Excel Extracting Numbers from a String
07/06/2023
I was looking for a way to extract numbers from a string in and excel cell. Years ago, I created a VBA module with regular expression functions which could do this kind of work. However, using VBA tends to decrease the portability of an excel spreadsheets depending upon the policies that might be in place. So I have been trying to use standard functions and formulas to improve my spreadsheet portability. I was searching the internet for a solution to this problem and indeed I found several examples of formulas which extracted numbers but what I eventually found is they left the decimals behind.
After more searching, I concluded that I was going to have to figure it out and write my own formula. I thought I should be able to use array-based formulas to solve the problem and a little while later I came up with this.
=VALUE(TEXTJOIN("",TRUE,FILTER(MID(A2,SEQUENCE(1,LEN(A2)),1),ISNUMBER(VALUE(MID(A2,SEQUENCE(1,LEN(A2)),1)))+(MID(A2,SEQUENCE(1,LEN(A2)),1)="."),"")))
Formula Explanation
To explain this formula it will be easiest if we break it down into its parts and describe each part and then put it all together.
1. First we use the Mid function with an array generated by the sequence function in the start field and length of 1 extracts each character into an array
| Data | Formula Component | ||||||
| 2.5 TB | MID(A2,SEQUENCE(1,LEN(A2)),1) MID(A2,{1,2,3,4,5,6},1) | 2 | . | 5 | T | B |
2. The formula then uses the isnumber function against the array to return binary for each element of the array
| Data | Formula Components | 2 | . | 5 | T | B | |
| 2.5 TB | ISNUMBER( VALUE(MID(A2,SEQUENCE(1,LEN(A2)),1))) | true | false | true | false | false | false |
3. Then a comparison operator is used to compare each members of the array returned in step 1 to look for the decimal or period
| Data | Formula Components | 2 | . | 5 | T | B | |
| 2.5 TB | (MID(A2,SEQUENCE(1,LEN(A2)),1)=”.”) | false | true | false | false | false | false |
4. The results of these two comparisons need to be combined in a bitwise or fashion which is accomplished by adding them together
| Data | Formula Components | 2 | . | 5 | T | B | |
| 2.5 TB | ISNUMBER( VALUE(MID(A2,SEQUENCE(1,LEN(A2)),1))) +(MID(A2,SEQUENCE(1,LEN(A2)),1)=”.”) | 1 | 1 | 1 | 0 | 0 | 0 |
5. Almost there, now the values returned in step 1 need to be filtered based upon the combined comparisons from step 4. The filter function takes in the values from the array and then in the next filed the array of comparison results is used to filter out any 0 results.
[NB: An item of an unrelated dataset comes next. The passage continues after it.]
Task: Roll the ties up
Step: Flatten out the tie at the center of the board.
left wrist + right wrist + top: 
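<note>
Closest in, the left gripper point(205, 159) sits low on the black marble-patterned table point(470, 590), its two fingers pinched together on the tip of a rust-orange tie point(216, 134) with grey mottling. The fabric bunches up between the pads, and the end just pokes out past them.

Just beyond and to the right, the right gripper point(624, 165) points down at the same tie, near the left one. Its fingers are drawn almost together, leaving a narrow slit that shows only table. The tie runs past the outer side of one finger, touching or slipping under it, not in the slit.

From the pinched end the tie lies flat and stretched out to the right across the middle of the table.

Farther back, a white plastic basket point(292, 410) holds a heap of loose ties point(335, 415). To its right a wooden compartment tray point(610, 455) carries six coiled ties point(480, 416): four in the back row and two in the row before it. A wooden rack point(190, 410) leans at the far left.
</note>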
| Data | Formula Components | 2 | . | 5 | T | B | |
| 2.5 TB | FILTER(MID(A2,SEQUENCE(1,LEN(A2)),1), ISNUMBER( VALUE(MID(A2,SEQUENCE(1,LEN(A2),1))) +(MID(A2,SEQUENCE(1,LEN(A2)),1)=”.”),””) | 2 | . | 5 |
6. Finally use the textjoin function to combine the elements of the array into a single result and use value to ensure they data is converted to a number type.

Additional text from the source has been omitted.